Koutsaftis is part of the team at Goudi morgue in central Athens which was to begin autopsies later on Monday of the crash victims, once the bodies have been identified by close relatives.
The investigation into the crash, Greece's worst aviation diaster, is focusing on a problem with the air supply which may have led to the rapid death of the pilots of the Helios Airways twin-engine plane and probably most of the passengers.
"It seems that the deceased, in most cases, although not all, expired before the crash," said interior minister Prokopis Pavlopoulos, though he cautioned that it was "something we will have to confirm". 'Frozen' bodies
Though the recordings of the cockpit conversations have yet to be examined, the report of two Greek F-16 fighter pilots shadowing the Helios airliner points to a desperate effort to grab the plane's controls moments before the fall.
Asked about press reports that rescuers found that the bodies of the crash victims were frozen, Koutsaftis said that his medical team had not certified that.

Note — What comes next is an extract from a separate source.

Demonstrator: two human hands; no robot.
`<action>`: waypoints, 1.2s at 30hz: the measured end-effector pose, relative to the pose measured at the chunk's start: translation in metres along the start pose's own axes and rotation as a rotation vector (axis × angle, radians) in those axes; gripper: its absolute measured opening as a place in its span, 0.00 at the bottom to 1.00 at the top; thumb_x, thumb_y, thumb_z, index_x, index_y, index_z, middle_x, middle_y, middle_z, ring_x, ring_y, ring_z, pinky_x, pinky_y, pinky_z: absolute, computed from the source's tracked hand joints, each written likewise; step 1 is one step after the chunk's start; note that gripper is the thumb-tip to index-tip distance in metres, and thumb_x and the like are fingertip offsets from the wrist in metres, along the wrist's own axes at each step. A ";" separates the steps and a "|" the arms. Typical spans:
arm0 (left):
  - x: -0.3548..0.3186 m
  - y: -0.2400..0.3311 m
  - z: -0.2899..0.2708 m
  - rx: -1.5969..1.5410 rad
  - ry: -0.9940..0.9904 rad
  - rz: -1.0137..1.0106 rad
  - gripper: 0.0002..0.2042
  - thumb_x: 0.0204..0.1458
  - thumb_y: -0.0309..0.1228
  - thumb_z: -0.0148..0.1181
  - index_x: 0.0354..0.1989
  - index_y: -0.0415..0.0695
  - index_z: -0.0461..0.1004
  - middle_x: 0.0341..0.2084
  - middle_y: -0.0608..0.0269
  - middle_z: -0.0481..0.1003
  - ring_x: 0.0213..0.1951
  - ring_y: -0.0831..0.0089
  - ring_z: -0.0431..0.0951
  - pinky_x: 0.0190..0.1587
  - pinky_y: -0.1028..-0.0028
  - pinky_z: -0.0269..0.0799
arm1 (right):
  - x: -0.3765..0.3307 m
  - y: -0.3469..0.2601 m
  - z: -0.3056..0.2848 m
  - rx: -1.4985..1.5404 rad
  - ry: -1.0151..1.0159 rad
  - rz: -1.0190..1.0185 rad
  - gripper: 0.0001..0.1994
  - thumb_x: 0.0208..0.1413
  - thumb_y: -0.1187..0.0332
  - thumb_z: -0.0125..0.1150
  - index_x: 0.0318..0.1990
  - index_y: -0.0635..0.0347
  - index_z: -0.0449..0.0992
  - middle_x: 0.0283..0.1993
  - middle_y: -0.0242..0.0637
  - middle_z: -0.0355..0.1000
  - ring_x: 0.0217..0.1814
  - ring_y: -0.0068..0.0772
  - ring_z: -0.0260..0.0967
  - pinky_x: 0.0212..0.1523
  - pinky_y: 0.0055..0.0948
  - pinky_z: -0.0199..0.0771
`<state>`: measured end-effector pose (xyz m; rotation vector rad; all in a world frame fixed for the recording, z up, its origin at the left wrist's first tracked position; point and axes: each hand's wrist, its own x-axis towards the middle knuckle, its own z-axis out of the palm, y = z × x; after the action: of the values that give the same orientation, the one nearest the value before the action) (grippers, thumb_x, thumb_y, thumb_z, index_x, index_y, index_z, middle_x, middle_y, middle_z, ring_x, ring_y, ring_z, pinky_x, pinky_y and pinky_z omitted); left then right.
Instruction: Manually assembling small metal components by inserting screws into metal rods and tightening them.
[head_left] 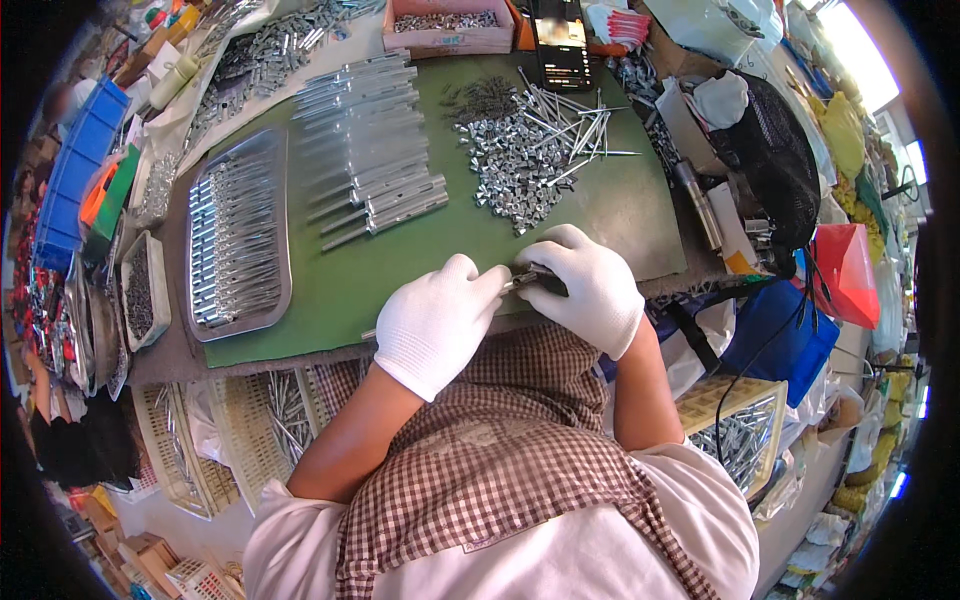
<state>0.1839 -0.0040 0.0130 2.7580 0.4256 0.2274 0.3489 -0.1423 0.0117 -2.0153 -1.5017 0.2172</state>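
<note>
Taking clock directions from the middle of the one green mat (620, 215), one metal tray (285, 230) lies at nine o'clock with a long row of slim metal pieces side by side, too close together to count. One pink box (455, 42) of small parts stands at twelve. Two white-gloved hands work near the mat's close edge: the left hand (435, 315) at six, the right hand (590, 285) at five. One phone (562, 55) stands at one. Silver tubes (405, 200) overlap at eleven, too many to count surely. Between the hands is one metal rod (515, 284); the left fingers are closed around it, and the right thumb and fingers pinch one dark piece (548, 282) at its end. At two lie perhaps a dozen or more long pins (575, 130), crossing one heap of uncounted silver caps (510, 180). One patch of tiny dark bits (480, 98) lies at half past twelve.
</note>
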 end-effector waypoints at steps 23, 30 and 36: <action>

"Even if the bodies were frozen, it is impossible to certify that immediately, the corpses having been exposed to sunlight and the flames" of the fire that broke out after the plane smashed into a wooded hillside outside Athens, where the Helios plane coming from Cyprus had a stopover before continuing to the Czech capital of Prague.
Rescuers so far have recovered 118 bodies of which about 30 were not recognisable and will have to be identified by DNA analysis, the Greek health ministry said.